* [ASSIGNMENT]:
Retype each line exactly as it stands, beginning at the first line of the material and finishing with the line that contains "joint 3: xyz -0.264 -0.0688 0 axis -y".

##############################

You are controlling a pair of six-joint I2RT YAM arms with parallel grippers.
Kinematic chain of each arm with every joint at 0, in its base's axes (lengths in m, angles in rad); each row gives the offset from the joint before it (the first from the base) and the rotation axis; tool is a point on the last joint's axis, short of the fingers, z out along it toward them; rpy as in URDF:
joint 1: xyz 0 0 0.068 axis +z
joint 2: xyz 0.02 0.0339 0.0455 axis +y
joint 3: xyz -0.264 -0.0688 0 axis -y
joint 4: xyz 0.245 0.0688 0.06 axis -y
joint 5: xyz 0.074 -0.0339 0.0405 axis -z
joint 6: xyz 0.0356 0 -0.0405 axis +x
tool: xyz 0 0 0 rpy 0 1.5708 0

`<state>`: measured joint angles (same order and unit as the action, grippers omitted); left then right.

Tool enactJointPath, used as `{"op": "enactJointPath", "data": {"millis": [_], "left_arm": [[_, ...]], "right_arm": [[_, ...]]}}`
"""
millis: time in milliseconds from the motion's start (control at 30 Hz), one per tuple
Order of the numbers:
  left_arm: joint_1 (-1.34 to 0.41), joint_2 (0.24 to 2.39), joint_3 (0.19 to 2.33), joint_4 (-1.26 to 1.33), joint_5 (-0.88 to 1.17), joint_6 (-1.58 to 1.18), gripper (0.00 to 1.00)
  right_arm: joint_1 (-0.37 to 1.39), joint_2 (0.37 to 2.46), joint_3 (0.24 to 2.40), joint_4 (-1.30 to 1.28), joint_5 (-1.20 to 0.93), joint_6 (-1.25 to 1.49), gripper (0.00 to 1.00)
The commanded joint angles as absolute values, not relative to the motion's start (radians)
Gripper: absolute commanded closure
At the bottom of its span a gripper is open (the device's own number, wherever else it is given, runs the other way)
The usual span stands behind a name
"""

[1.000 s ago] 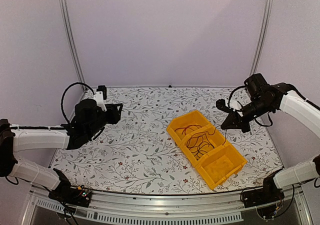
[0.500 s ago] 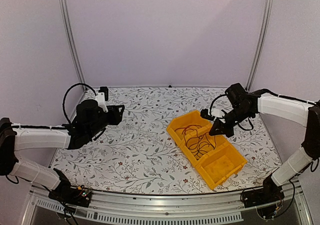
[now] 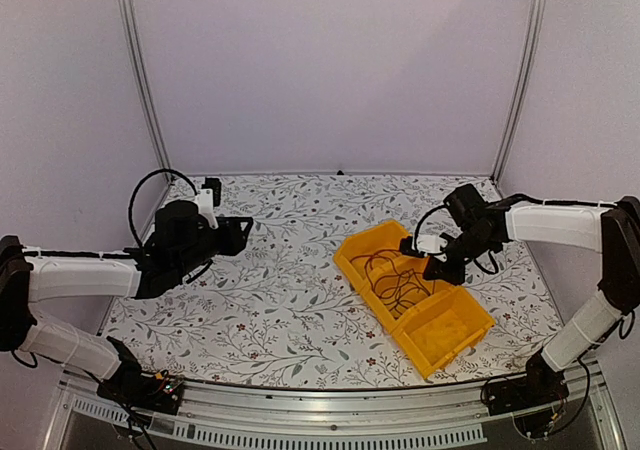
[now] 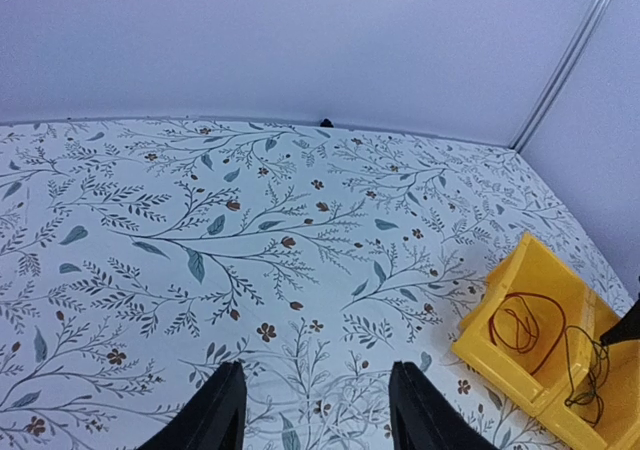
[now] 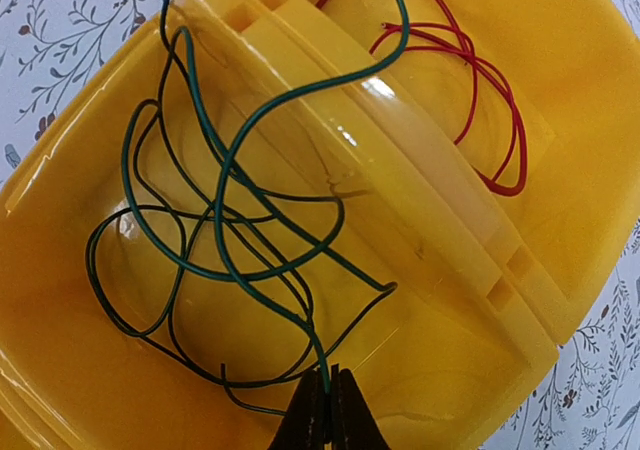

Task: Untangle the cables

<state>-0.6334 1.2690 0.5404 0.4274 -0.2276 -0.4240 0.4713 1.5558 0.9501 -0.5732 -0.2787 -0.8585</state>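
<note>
Three joined yellow bins (image 3: 462, 342) lie right of the table's middle. The far bin holds a red cable (image 5: 480, 70), also seen in the left wrist view (image 4: 520, 322). The middle bin holds tangled green (image 5: 225, 190) and black (image 5: 130, 315) cables. My right gripper (image 5: 327, 410) is over the middle bin (image 3: 437, 263), shut on the green cable's end. That cable loops over the divider (image 5: 400, 160) toward the far bin. My left gripper (image 4: 315, 410) is open and empty, held above the left side of the table (image 3: 228, 232).
The floral-patterned tabletop (image 4: 250, 220) stretches between the arms. The near bin (image 3: 445, 332) holds nothing visible. Grey walls and metal posts (image 3: 140, 80) close in the back and sides.
My right gripper has moved left and down from beyond the bins to over the middle bin, carrying the green cable. The left arm has shifted slightly.
</note>
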Motion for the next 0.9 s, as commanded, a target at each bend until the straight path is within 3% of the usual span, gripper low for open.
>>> {"op": "enactJointPath", "data": {"millis": [0,167,233,367,467,633,867], "left_arm": [[-0.625,1.276,0.566,0.415,-0.205,-0.434,0.5],[-0.626,1.265,0.572,0.394,-0.2,-0.434,0.5],[-0.624,1.256,0.57,0.391,-0.194,-0.439,0.49],[-0.626,1.253,0.568,0.391,-0.125,-0.438,0.49],[-0.646,1.282,0.586,0.41,0.063,-0.399,0.48],[-0.75,1.441,0.751,0.362,0.267,-0.417,0.39],[-0.903,1.758,1.069,0.196,0.222,-0.501,0.37]], "right_arm": [[0.477,1.522,0.931,-0.559,-0.248,-0.886,0.85],[0.477,1.472,0.99,-0.688,-0.35,-0.908,0.58],[0.479,1.446,1.033,-0.738,-0.394,-0.918,0.53],[0.479,1.429,1.115,-0.794,-0.467,-0.903,0.51],[0.481,1.448,1.15,-0.743,-0.493,-0.854,0.51],[0.485,1.54,1.217,-0.669,-0.48,-0.74,0.51],[0.38,1.395,1.044,-0.309,-0.311,-0.54,0.5]]}}
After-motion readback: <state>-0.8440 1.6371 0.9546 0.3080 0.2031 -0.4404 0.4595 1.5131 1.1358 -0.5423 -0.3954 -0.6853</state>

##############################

* [RESULT]:
You are controlling a pair of six-joint I2RT YAM arms with parallel grippers.
Kinematic chain of each arm with every joint at 0, in its base's axes (lengths in m, angles in rad); each row gives the offset from the joint before it (the first from the base) and the rotation axis; tool is a point on the last joint's axis, short of the fingers, z out along it toward them; rpy as in URDF:
joint 1: xyz 0 0 0.068 axis +z
joint 2: xyz 0.02 0.0339 0.0455 axis +y
joint 3: xyz -0.264 -0.0688 0 axis -y

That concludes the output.